Medlen took a 5-1 loss in San Francisco May 12, after giving up three solo home runs to match his career-high and another two unearned runs on errors by Justin Upton and Dan Uggla.

One afternoon during the team’s next stop in Arizona, Medlen was running, doing some conditioning work with pitching coach Roger McDowell before a game, when Medlen started to unload. With McDowell as his sounding board, Medlen voiced his feelings that he needed to do more.

His usual pitching-to-contact mentality wasn’t doing the job. Maybe it was time to quit pounding the strike zone so much, to be finer, to strike more batters out.

A day or so later, Medlen found a printout from McDowell in his locker, an excerpt from the book “The Mental ABC’s of Pitching” by late sports psychologist Harvey Dorfman.

“I was focusing so much on my record, rather than just what I can control and that’s what that little piece was about,” said Medlen, who started to focus more on simply executing his pitches. “You can’t control whether the hitter is going to break his bat and get a base hit or if the shortstop makes an error. You worry about your job, which is executing that pitch.

“It just put things in perspective. I’m doing things the right way, staying true to myself and just being aggressive. Sure, I’m going to leave some balls down the middle.

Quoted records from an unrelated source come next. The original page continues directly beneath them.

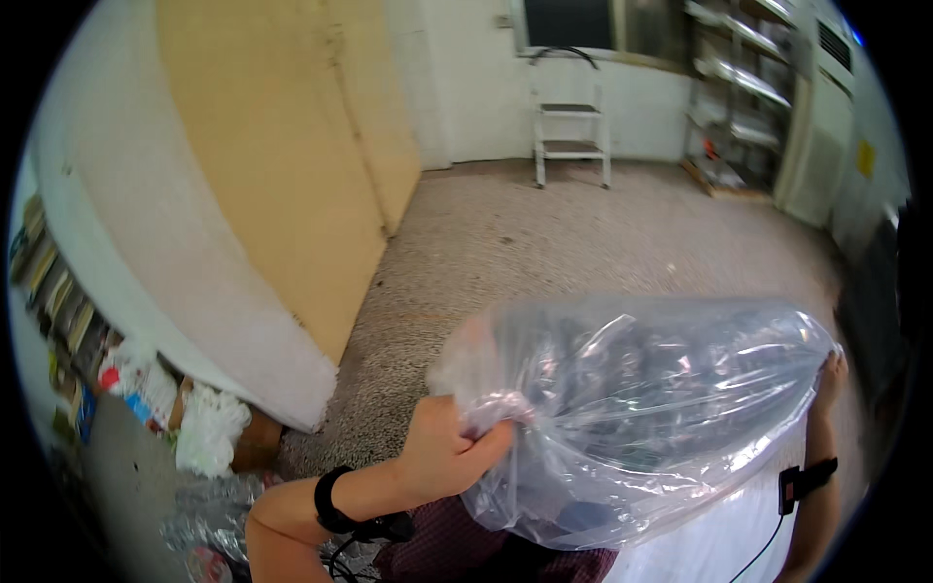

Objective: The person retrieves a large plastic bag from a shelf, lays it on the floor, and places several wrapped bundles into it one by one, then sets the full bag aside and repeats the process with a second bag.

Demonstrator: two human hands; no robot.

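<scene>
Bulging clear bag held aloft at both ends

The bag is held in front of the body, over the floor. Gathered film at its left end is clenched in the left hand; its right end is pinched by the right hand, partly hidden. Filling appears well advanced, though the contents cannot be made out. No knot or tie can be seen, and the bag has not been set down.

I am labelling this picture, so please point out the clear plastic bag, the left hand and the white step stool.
Clear plastic bag [661, 398], head view: middle of its bulging side.
Left hand [442, 452], head view: middle of the hand.
White step stool [570, 110], head view: its upper step.
</scene>
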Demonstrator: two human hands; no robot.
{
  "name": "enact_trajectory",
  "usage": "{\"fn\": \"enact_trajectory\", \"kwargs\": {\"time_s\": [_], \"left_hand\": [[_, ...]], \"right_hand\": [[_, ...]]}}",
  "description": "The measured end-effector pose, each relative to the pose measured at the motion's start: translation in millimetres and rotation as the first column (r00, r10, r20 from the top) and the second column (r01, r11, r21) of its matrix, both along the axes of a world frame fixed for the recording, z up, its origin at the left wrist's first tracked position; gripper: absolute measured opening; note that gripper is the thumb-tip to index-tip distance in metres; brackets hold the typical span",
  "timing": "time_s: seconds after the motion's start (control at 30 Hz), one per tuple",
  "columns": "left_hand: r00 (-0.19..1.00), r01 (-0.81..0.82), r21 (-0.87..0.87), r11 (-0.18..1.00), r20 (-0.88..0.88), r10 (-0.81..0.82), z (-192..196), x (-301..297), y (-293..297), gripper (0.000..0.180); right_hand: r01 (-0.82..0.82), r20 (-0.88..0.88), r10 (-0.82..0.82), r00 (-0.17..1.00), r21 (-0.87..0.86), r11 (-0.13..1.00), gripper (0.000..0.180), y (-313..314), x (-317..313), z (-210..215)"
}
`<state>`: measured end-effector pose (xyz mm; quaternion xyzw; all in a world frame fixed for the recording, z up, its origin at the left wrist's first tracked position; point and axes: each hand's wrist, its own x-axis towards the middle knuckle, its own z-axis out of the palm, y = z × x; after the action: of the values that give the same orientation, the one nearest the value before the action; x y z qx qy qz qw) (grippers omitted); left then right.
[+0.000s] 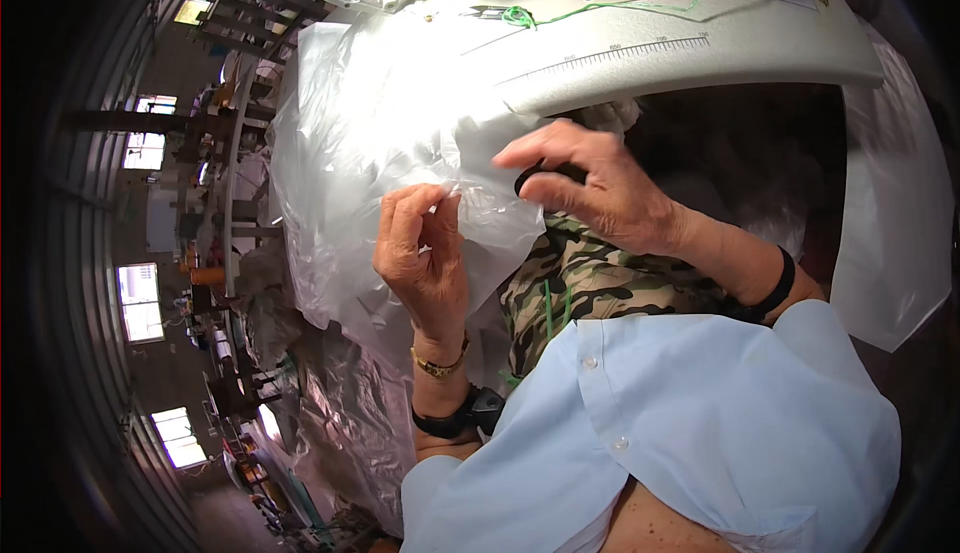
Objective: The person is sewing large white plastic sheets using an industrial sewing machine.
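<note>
My left hand [425, 248] is closed in a pinch at the near part of a clear plastic sheet [340, 193], which spreads from the machine table down over its left front edge. To its right, my right hand [605, 188] is raised in front of the pale table [690, 68]. Its thumb and fingers curve around a small black curved thing [552, 170], whose kind I cannot make out. Bright light washes out much of the sheet behind my hands.
A green string [620, 5] lies across the table beside small metal tweezers [487, 13]. A ruler scale [640, 48] runs along the front edge. Clear plastic [890, 203] hangs at the right. More crumpled plastic [350, 423] lies left of my legs.
</note>
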<state>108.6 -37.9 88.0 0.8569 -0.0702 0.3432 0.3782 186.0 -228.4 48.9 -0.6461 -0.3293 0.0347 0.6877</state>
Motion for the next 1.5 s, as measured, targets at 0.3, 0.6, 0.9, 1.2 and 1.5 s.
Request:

I feel like if I execute them, I should get some good results, eight, nine times out of 10.”

The Braves have won five of Medlen’s past seven starts since.

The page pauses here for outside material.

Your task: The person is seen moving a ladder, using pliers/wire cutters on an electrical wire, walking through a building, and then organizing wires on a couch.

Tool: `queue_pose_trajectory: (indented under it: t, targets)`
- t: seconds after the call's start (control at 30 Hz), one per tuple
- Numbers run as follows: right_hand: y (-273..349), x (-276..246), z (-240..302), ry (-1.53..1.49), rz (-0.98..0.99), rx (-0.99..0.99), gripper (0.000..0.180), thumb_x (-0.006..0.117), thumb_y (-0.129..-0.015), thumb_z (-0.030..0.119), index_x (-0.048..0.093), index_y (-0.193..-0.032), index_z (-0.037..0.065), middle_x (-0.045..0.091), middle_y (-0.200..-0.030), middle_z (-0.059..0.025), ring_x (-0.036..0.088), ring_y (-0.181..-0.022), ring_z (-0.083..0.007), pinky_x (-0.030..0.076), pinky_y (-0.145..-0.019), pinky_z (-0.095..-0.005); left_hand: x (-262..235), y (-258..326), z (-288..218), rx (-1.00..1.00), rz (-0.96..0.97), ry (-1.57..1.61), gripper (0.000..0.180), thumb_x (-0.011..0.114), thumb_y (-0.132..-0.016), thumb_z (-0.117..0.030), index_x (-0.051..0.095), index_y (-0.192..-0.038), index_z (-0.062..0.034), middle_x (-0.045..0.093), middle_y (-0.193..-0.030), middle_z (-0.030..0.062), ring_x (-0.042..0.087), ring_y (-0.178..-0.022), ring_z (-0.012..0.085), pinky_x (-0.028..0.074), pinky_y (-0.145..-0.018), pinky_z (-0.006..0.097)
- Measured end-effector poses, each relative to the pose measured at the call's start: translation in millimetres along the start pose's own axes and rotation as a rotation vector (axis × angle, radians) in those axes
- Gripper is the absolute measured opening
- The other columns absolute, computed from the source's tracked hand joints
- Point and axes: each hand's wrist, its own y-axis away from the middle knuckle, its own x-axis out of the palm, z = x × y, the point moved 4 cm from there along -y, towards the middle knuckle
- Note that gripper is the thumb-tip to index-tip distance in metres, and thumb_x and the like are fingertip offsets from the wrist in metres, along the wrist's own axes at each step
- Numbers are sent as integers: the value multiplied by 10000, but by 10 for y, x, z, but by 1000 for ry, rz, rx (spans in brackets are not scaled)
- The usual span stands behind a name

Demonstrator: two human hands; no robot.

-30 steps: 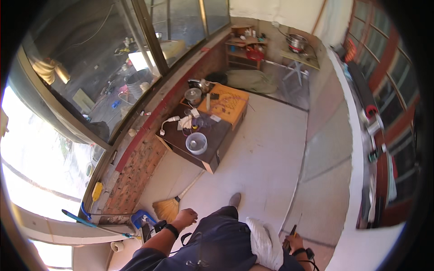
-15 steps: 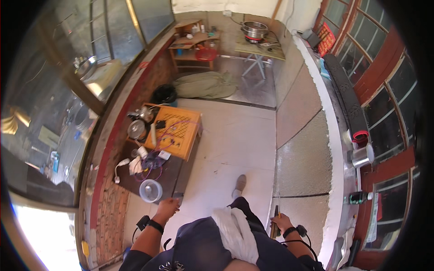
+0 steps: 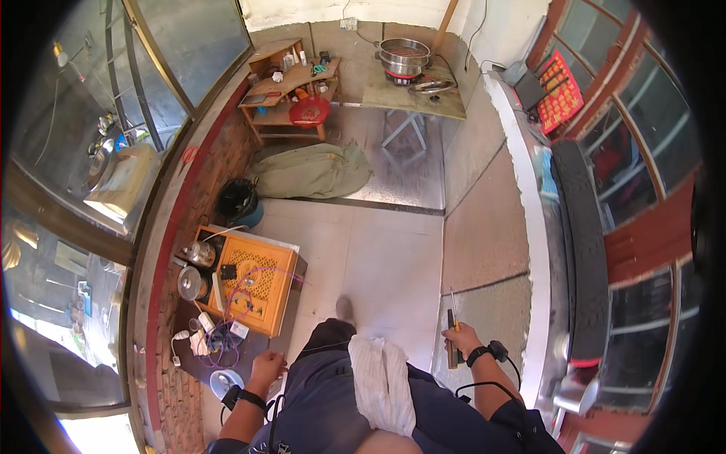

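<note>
Since the earlier frame, the dark low table (image 3: 198,368) has shifted lower in your view, just beside your left hand (image 3: 266,368). The slim dark tool (image 3: 453,356) sits at your right side, its long axis running roughly forward, with a thin yellow-handled tool (image 3: 457,326) alongside. Your right hand (image 3: 466,338) is wrapped around both, forearm angled forward; the left is loosely curled, and whether it pinches anything cannot be told.
</note>
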Motion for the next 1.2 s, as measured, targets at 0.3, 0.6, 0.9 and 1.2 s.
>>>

“He’s pitched as good as he did last year,” Hudson said. “And his won-loss record, the team’s won-loss record when he pitching, isn’t what people are accustomed to seeing. That’s the nature of the game. That’s how it is.”

Logic tells Medlen he couldn’t possibly have kept up the pace of last season, when he went 10-1 with 1.57 ERA, including 9-0 with a 0.97 ERA as a starter.

Yet a closer look at his 2013 numbers shows a pitcher who’s not that far off. His WHIP (walks plus hits per innings pitched) is still solid at 1.27, compared to a microscopic 0.91 of last year, and his 2.96 ERA is still tied for 13th best in the National League.

“More guys are getting on base, but I’m getting out of it,” Medlen said. “So I’m making pitches when I have to.”

Admittedly, Medlen’s mechanics weren’t clicking his first few starts, especially with command of his inside pitches to left-handed hitters. He went through something similar early last season, struggling to get a feel and giving up two-strike hits. But he was pitching in the bullpen at the time, so it wasn’t quite as noticeable.

Complicating matters this season has been a lack of run support, which at 1.9 runs per game is lowest among Braves starters.

Still, for everything that went right last season, some of what Medlen has endured this season has been fluky. There was a start in Pittsburgh where the grounds crew drew up a crooked set of batter’s boxes, not good for a pitcher working through some command issues.

There have been defensive lapses behind him, like the grounder down the line by the Nationals’ Denard Span that third baseman Chris Johnson actually appealed to Major League Baseball to change from a double to an error. Two runs scored on the play in a 3-1 loss. (Johnson’s request was later denied).

In his most recent outing Wednesday against the Mets, Medlen somehow had the idea to go for a triple play instead of the more certain double play and threw away a ball to third base. Every coach he’s ever had cringed like manager Fredi Gonzalez did, behind the 1,000-yard stare he wore in the Braves dugout.

Two runs scored on the play and a game-tying three came in during the inning, though the Braves rallied to win 5-3. Medlen can laugh about the triple play try now.

“I’m an extremely positive thinker,” Medlen said. “I was thinking, ‘Damn, that would be sweet, like watch how cool this is going to be?’”

Ultimately, Medlen knows that positive attitude is going to serve him well. As for the negative? He can use that as a tool as well.

“You learn the most when you lose and you get beat down,” Medlen said. “In football, it’s: ‘I’m fast, I’m strong, I’m big. I’m going to be good.’ In baseball, I think it’s more internal, mental, heart, intestinal fortitude — that kind of stuff.”